Królestwo popiołów. Sarah J. Maas. Uroboros 2019

Królestwo Popiołów cz.1 - Sarah J. Maas

Książę

 

Śledził ją od chwili, kiedy mu ją odebrano. Jemu, jej towarzyszowi życia.

Ledwie pamiętał swe własne imię, a przypominał je sobie tylko dlatego, że jego troje kompanów często je powtarzało, gdy szukali jej po wzburzonych, ciemnych morzach, wśród starożytnych, uśpionych lasów i między smaganymi przez burze górami, już pogrzebanymi pod śniegiem.

Zatrzymywał się tylko po to, by coś zjeść i pozwolić towarzyszom na choć kilka godzin snu. Gdyby nie oni, już dawno wzbiłby się w niebiosa i poleciał daleko.

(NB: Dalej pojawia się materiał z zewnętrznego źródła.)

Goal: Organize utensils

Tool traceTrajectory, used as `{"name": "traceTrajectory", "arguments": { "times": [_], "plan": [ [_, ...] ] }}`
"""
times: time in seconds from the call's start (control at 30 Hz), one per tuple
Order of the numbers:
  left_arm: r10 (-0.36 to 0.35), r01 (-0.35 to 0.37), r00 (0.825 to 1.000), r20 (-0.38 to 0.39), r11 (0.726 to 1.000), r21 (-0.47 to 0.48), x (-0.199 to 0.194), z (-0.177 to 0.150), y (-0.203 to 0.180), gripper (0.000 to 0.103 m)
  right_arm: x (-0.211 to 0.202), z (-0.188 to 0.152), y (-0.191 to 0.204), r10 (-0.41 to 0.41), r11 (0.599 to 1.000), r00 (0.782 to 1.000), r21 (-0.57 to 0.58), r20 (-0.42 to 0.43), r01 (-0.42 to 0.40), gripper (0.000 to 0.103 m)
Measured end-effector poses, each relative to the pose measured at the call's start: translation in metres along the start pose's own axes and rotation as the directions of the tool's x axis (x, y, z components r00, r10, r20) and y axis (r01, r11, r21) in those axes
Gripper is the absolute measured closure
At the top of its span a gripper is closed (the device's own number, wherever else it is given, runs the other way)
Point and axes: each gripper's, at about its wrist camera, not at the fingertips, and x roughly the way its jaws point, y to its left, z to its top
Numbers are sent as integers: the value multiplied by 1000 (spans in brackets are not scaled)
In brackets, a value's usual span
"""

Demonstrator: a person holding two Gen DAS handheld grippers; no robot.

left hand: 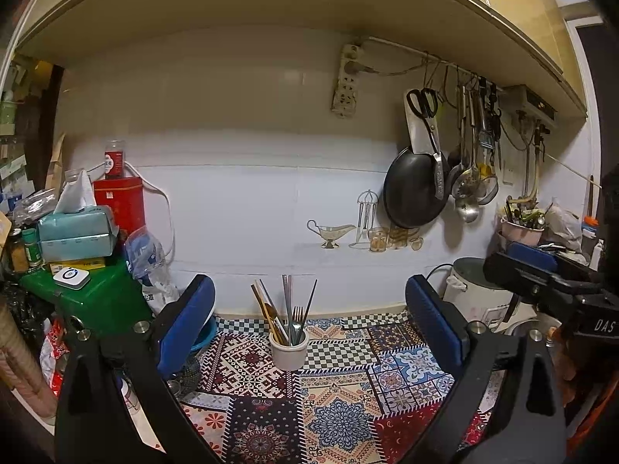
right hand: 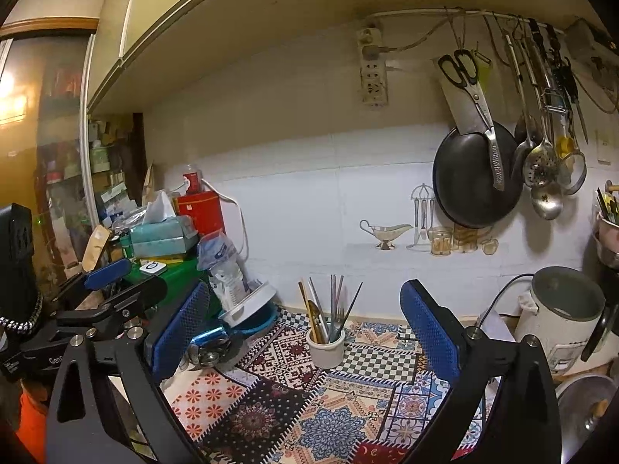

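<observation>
A small white ceramic cup (left hand: 288, 352) stands on the patterned mat (left hand: 340, 417) near the wall. It holds several utensils (left hand: 288, 311): chopsticks, a fork and wooden-handled pieces, all upright. The cup also shows in the right wrist view (right hand: 326, 349) with the utensils (right hand: 329, 309) in it. My left gripper (left hand: 309, 328) is open and empty, with the cup between and beyond its blue pads. My right gripper (right hand: 305, 332) is open and empty, a little in front of the cup. The right gripper also shows at the right edge of the left wrist view (left hand: 541, 270).
A green box (left hand: 96, 297) with tissue packs and a red tin stands left. A white rice cooker (right hand: 557, 321) stands right. A black pan (right hand: 476, 178), scissors and ladles (right hand: 541, 178) hang on the wall. A blue bowl (right hand: 251, 321) lies left of the cup.
</observation>
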Motion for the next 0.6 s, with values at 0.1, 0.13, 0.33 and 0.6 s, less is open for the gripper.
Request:
{"name": "traceTrajectory", "arguments": {
  "times": [0.1, 0.13, 0.33, 0.6],
  "plan": [
    [8, -8, 1000, -2, 1000, 0, 1, -1, 1, 2, 4, -2, 2, 0, 1000, 1000, -3, -10, 0, 4],
    [9, -9, 1000, -4, 1000, -2, 2, -2, 1, 2, 5, -2, 2, 0, 1000, 1000, -1, -13, 0, 4],
    [14, -14, 1000, -21, 1000, -16, 8, -4, 5, 2, 10, -3, 1, 1, 1000, 1000, 14, -28, 0, 4],
    [14, -15, 1000, -27, 1000, -24, 11, -6, 8, 2, 13, -3, 2, 3, 1000, 999, 12, -34, -2, 4]
  ]
}}
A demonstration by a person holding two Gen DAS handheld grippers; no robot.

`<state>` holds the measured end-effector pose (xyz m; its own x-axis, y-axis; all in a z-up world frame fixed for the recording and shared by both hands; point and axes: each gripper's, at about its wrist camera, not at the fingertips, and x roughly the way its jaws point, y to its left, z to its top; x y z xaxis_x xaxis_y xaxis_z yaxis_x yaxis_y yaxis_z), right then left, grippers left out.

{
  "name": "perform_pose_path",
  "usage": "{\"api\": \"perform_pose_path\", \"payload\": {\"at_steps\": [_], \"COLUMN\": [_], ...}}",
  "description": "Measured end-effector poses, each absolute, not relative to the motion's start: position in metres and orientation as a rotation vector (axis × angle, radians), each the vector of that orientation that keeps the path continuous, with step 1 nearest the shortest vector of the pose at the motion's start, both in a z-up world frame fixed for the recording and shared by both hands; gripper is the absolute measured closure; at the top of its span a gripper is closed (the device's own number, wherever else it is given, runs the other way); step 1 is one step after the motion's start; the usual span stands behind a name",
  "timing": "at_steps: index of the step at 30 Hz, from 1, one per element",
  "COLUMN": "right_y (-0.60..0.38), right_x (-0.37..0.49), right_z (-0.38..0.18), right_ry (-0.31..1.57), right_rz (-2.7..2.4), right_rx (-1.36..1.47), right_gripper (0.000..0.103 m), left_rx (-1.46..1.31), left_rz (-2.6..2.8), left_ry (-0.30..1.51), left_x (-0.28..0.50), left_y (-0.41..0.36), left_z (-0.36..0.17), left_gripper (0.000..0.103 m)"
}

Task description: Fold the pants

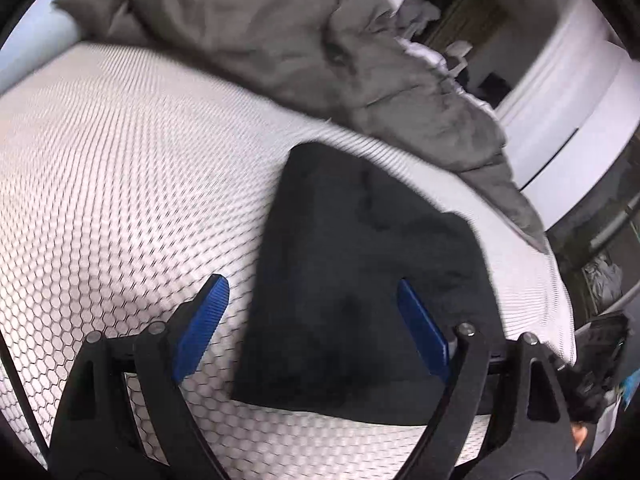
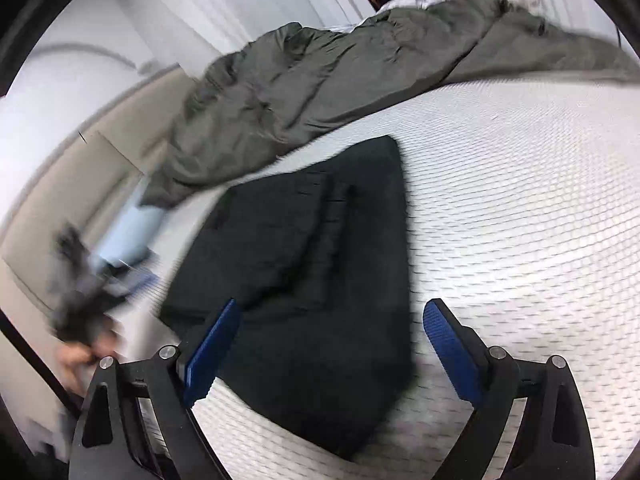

Potrzebował jednak ich mieczy oraz ich magii. Potrzebował ich sprytu oraz mądrości, by móc zakończyć poszukiwania. By móc stanąć przed mroczną królową, która wyszarpnęła mu kawałek serca i skradła ukochaną, zamkniętą w żelaznej trumnie. Gdy już z nią skończy, weźmie się za samych zimnokrwistych bogów, którzy się zawzięli, by zniszczyć to, co zostanie z jego umiłowanej.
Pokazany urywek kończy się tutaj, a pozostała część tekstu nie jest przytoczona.